DESCRIPTION OF THE TASK> The records that follow should be copied in full, exactly as they read.

DATASET>
━━━━━━━━━━━━━━━━━━━━

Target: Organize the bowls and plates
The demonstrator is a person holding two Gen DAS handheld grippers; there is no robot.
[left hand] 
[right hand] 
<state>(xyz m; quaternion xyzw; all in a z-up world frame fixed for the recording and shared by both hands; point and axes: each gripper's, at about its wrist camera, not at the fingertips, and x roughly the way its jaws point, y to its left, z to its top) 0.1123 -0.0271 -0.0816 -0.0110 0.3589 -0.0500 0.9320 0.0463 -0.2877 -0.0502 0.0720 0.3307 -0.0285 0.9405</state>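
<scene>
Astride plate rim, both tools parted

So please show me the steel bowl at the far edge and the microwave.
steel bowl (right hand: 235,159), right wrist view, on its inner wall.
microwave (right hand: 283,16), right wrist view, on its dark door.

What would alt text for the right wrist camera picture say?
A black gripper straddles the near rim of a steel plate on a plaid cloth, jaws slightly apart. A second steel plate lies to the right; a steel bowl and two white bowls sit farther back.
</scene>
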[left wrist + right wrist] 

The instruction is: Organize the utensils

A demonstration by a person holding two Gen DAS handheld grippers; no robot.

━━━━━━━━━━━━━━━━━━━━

WRITTEN ANSWER>
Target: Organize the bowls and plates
The demonstrator is a person holding two Gen DAS handheld grippers; there is no robot.
[left hand] 
[right hand] 
<state>(xyz m; quaternion xyzw; all in a z-up world frame fixed for the recording and shared by both hands; point and axes: each gripper's, at about its wrist camera, not at the fingertips, and x roughly the way its jaws point, y to its left, z to its top) 0.1123 -0.0271 -0.0816 -0.0110 0.3589 -0.0500 0.9320 0.0463 -0.2877 -0.0502 0.0720 0.3307 -0.0285 0.9405</state>
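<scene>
Astride plate rim, both tools parted

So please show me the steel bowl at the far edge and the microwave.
steel bowl (right hand: 235,159), right wrist view, on its inner wall.
microwave (right hand: 283,16), right wrist view, on its dark door.

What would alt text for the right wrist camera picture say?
A black gripper straddles the near rim of a steel plate on a plaid cloth, jaws slightly apart. A second steel plate lies to the right; a steel bowl and two white bowls sit farther back.
</scene>
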[left wrist + right wrist] 

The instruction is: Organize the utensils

A demonstration by a person holding two Gen DAS handheld grippers; no robot.

The answer requires nothing further.